Cloud security: Is there any such thing?

Like it or not, technology is becoming ever more reliant on the cloud, and that has both positive and negative ramifications. On the positive side, cloud computing has opened up a whole new world of productivity that didn’t fully exist before services like Google Docs and Office 365 came into view. On a more personal scale, the cloud flipped the entertainment industry on its head with online music lockers that make it possible to access playlists and rock out to your ZZ Top albums wherever there’s an internet connection. Whether for work or play, living in the cloud can be truly awesome, but what happens when the sky starts falling?

Unfortunately, playing in the cloud isn’t always sunshine and rainbows, a point recently underscored when Mat Honan over at Wired fell victim to a band of hackers who weaselled their way into his Apple iCloud account. Honan recounted in frightening and fascinating detail how the cyber scoundrels took advantage of iCloud’s lack of a two-factor authentication process to access his account and remotely delete the data on his MacBook, iPad, and iPhone. Childhood pictures of his daughter and everything else he had stored on his mobile devices were wiped clean.

If you’re wondering exactly how this was possible, Honan’s investigation, which involved chatting with one of the hackers involved, takes readers through a thrilling tale of how various online services – in this case, Amazon, Gmail, iCloud, and Twitter – reveal just enough personal information to pose a threat to one another if a hacker is truly determined. The devil isn’t in the details, however, it’s in our reliance on cloud computing, and sometimes there’s hell to pay.

What if I’m extra careful?

Millions of PlayStation Network (PSN) subscribers trusted Sony with their name, address, birthday, credit card details, and other personal information, only to have all that information fall into the hands of hackers following a massive data breach that knocked PSN out of commission for almost a month.

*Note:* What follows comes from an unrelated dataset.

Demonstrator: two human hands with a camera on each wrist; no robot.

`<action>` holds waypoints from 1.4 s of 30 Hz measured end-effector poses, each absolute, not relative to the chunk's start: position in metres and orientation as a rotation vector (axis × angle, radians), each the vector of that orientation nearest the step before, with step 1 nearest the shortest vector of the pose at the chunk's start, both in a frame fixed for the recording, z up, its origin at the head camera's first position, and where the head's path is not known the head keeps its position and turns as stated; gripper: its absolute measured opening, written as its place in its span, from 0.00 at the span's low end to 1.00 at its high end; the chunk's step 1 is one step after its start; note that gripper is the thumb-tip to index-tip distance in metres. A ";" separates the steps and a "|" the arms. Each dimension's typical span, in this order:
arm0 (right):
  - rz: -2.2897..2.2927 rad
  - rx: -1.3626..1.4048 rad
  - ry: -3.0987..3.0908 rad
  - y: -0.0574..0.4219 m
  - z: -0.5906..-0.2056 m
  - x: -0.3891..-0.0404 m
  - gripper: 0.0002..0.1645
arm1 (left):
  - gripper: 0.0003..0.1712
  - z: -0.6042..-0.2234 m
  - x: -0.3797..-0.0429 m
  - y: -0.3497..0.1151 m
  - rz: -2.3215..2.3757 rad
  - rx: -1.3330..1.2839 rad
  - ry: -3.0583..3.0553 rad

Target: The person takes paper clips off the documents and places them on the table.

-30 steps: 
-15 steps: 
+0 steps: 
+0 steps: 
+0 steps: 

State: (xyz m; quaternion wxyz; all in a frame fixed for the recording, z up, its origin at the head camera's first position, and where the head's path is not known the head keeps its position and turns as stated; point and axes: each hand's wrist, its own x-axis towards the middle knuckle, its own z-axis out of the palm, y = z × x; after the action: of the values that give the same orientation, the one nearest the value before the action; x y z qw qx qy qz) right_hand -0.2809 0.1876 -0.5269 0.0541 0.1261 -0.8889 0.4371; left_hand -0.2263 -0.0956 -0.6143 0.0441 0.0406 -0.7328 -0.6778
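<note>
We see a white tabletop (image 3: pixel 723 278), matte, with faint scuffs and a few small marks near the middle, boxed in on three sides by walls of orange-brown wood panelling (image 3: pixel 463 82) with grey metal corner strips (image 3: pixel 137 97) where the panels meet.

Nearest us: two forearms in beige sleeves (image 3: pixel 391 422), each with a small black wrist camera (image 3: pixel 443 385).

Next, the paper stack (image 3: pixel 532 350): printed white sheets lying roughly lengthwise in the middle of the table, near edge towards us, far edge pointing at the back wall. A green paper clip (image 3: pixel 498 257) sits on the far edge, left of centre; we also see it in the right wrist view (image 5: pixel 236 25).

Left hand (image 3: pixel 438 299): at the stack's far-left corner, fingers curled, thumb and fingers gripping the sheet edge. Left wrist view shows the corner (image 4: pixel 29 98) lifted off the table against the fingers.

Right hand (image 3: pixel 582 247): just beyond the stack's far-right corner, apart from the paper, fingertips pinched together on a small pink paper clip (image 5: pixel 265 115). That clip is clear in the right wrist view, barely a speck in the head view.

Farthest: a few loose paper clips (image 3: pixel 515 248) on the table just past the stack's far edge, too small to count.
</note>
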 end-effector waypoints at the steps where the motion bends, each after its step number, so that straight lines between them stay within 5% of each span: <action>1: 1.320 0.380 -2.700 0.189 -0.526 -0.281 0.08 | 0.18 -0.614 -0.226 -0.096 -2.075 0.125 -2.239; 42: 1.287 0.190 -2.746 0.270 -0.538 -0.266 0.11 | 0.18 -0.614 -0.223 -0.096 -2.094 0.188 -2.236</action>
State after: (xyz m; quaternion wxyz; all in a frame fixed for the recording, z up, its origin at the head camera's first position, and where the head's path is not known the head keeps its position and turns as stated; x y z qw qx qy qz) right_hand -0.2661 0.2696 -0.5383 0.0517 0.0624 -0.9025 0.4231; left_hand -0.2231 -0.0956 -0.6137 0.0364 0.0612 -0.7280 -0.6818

It was a rude awakening for millions and a reminder to us all that the concept of the cloud is still very much in its infancy, and not without significant security risks.

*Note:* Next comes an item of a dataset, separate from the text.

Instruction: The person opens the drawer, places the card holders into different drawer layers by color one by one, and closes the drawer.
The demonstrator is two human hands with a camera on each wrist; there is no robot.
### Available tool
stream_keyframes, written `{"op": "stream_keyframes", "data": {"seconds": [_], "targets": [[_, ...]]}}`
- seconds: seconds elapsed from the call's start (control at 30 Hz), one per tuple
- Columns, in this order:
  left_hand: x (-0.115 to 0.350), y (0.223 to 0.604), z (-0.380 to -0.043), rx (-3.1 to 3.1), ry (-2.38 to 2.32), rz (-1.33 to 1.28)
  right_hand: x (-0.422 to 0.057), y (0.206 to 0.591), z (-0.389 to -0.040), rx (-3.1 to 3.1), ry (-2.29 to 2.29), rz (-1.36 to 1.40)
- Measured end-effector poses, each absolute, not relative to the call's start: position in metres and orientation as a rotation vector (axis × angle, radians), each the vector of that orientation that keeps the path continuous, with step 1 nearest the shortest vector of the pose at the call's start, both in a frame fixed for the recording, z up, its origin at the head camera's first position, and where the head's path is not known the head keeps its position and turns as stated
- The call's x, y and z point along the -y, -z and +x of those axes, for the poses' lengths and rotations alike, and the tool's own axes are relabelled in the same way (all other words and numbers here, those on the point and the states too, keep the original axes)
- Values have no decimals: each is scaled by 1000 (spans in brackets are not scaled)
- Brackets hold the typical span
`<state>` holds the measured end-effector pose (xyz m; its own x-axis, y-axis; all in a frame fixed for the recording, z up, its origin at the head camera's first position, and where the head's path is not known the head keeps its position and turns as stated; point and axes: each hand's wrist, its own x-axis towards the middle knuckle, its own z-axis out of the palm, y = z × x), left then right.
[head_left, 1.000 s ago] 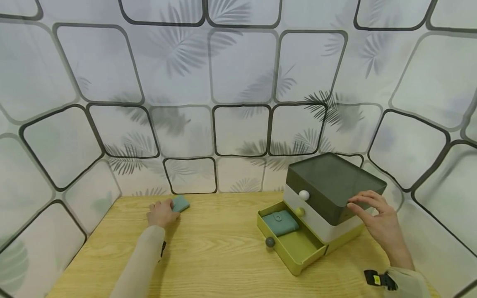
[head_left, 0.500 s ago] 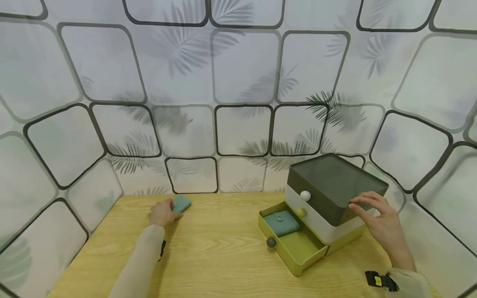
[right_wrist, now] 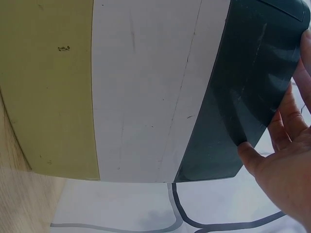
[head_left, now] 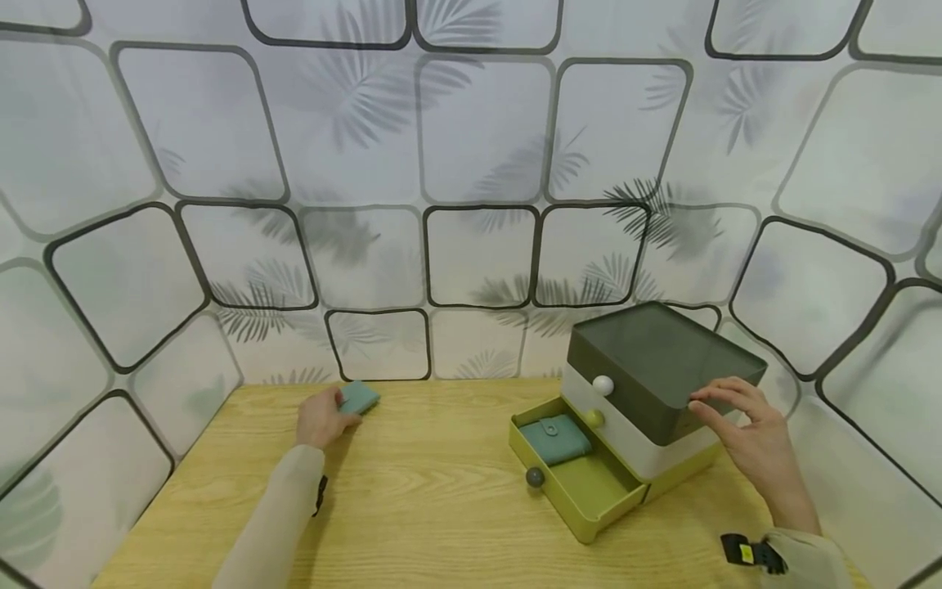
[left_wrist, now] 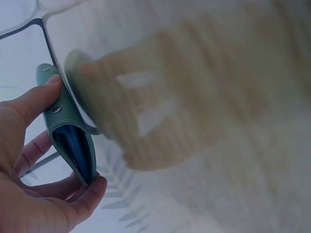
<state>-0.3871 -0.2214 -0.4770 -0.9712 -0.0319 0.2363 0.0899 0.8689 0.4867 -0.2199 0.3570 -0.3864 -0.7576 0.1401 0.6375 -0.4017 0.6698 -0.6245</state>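
Note:
My left hand (head_left: 321, 419) pinches a small teal leather wallet (head_left: 360, 397) at the table's far left. In the left wrist view the thumb presses the wallet (left_wrist: 59, 104) near its metal snaps, fingers beneath, and blue shows inside its open end. At the right stands a three-tier drawer box (head_left: 666, 356), dark green over white over olive. My right hand (head_left: 754, 442) grips its top edge; in the right wrist view the thumb lies against the dark side and the fingers reach over the top. The olive bottom drawer (head_left: 603, 483) is pulled out, with another teal wallet (head_left: 555, 439) inside.
The wooden table (head_left: 419, 491) runs back to a patterned cloth wall (head_left: 478, 262), which also closes both sides. A dark round knob (head_left: 535, 477) sticks out from the pulled-out drawer. White (head_left: 602, 385) and olive (head_left: 594, 418) knobs mark the upper drawers.
My left hand has shifted slightly right and away from me with the wallet, which is now tilted a little more. The right hand stays at the box's edge, and the drawer is unchanged.

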Motion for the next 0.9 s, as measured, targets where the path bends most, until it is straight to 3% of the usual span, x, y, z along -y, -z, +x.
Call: {"op": "stream_keyframes", "data": {"seconds": [0.9], "targets": [[164, 457, -391, 2606, 752, -355, -358, 388, -220, 2217, -1048, 187]]}}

Hacker attacks aren’t the only potential dark clouds. Computing in the cloud requires a level of trust for things that are ultimately out of your control, like data outages and redundancy. If a data centre goes up in flames, you have to trust that a team of engineers will be able to repair the damage quickly and efficiently, and that offsite backups exist so that your data can be restored. It happens more often than many people realise.

What can I do?

Parking your data on third-party services isn’t inherently bad, it’s just risky. You can mitigate that risk by practicing smart computing habits, which first and foremost involve maintaining multiple backups. How diligent you should be depends entirely on how much you value your data, and if you’re sitting on mines of mission critical code, at minimum you should be backing up your digital bits to an offsite location on a weekly basis.

Secondly, it all comes full circle to basic safe computing practices – from choosing properly secure passwords, through ensuring your OS is up to speed with security updates, to keeping an antivirus program running and up to date. Unless you’re willing to unplug from the internet entirely (yeah, right!), you’re going to introduce some level of cloud-based risk into your online life. Safe computing practices ensure you’re doing everything possible on your end to prevent disaster, eliminating half the risk in the process. The other half is up to the players on the other side of the equation, and unfortunately, the very nature of cloud computing leaves that part out of your control.